Définition technique
Architecture logicielle où une seule instance d’application sert plusieurs clients (tenants) : chaque client perçoit un espace dédié (données, paramètres, marque) tout en partageant la même infrastructure et le même code. Typique des SaaS : un produit, des milliers de clients sans déployer une instance par client. Les modèles vont du partage total (même base de données, isolation par identifiant tenant) au partage partiel (schéma ou base par tenant). Les enjeux : isolation des données, performance, facturation et personnalisation par tenant.
Comment ça fonctionne ?
Chaque requête est associée à un tenant (via sous-domaine, header, token). L’application filtre toutes les requêtes (lecture, écriture) par cet identifiant.

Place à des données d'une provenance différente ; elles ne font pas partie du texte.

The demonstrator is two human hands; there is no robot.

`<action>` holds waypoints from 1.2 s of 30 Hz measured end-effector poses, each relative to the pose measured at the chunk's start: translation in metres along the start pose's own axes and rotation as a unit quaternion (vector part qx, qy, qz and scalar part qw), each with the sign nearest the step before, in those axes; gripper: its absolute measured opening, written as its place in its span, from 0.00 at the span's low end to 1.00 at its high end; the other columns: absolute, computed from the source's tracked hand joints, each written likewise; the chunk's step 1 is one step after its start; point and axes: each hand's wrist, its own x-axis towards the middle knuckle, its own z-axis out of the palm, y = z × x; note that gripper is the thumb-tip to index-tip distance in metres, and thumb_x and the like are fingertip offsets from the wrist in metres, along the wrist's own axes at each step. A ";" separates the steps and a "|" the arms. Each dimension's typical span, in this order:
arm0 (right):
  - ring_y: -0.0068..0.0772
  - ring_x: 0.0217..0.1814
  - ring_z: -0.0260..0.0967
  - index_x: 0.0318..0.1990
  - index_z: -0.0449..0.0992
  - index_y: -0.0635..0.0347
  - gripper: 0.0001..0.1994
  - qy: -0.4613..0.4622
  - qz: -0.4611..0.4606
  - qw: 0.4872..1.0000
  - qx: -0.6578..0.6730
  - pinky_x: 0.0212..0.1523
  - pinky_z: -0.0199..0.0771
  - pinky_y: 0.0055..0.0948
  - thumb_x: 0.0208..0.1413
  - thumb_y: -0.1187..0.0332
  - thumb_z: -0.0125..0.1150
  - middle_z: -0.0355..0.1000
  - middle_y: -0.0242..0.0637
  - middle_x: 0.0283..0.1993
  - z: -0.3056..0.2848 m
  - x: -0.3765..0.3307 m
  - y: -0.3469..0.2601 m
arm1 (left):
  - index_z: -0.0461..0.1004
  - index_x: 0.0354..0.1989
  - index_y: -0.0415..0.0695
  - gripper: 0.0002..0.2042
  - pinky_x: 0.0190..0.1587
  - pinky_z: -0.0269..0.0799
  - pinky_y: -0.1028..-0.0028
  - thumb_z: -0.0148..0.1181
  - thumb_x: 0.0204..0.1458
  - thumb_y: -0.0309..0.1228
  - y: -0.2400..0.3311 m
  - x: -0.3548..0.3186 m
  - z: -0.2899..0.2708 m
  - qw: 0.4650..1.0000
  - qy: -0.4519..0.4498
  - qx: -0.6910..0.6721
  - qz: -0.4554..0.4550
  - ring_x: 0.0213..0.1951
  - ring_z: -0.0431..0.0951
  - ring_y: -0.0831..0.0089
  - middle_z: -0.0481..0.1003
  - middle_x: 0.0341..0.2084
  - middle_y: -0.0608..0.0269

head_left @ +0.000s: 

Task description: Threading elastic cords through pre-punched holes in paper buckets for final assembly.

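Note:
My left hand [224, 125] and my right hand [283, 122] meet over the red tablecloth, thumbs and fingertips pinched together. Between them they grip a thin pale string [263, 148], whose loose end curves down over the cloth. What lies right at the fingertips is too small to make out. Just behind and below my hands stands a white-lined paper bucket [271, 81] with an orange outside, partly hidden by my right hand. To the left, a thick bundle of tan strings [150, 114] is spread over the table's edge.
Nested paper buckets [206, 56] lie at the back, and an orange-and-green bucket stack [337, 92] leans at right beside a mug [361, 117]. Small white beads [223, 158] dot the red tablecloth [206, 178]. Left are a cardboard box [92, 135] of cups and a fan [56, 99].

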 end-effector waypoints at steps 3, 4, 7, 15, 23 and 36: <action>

Les données sont soit dans des tables partagées avec une colonne tenant_id, soit dans des bases ou schémas dédiés par tenant.
L'erreur classique à éviter
Oublier de filtrer une requête par tenant (fuite de données entre clients). Surcharger une base partagée sans stratégie de sharding ou de séparation. Mélanger des données sensibles de tenants dans les logs ou le cache.
Impact business : pourquoi s'en soucier ?
Le multitenant est la base économique du SaaS : coûts d’infrastructure et de déploiement partagés, mises à jour déployées une fois pour tous. Pour une entreprise qui lance un SaaS, le choix du modèle (DB partagée vs base par client) impacte la scalabilité, la conformité (RGPD, données par pays) et la complexité. Un bon multitenant permet de grandir sans multiplier les serveurs et les maintenances.
La règle d'or
Toujours filtrer par tenant_id (ou équivalent) au niveau requête. Tester l’isolation (tentative d’accès cross-tenant). Documenter le modèle (shared DB, schema per tenant, DB per tenant) et les critères de choix.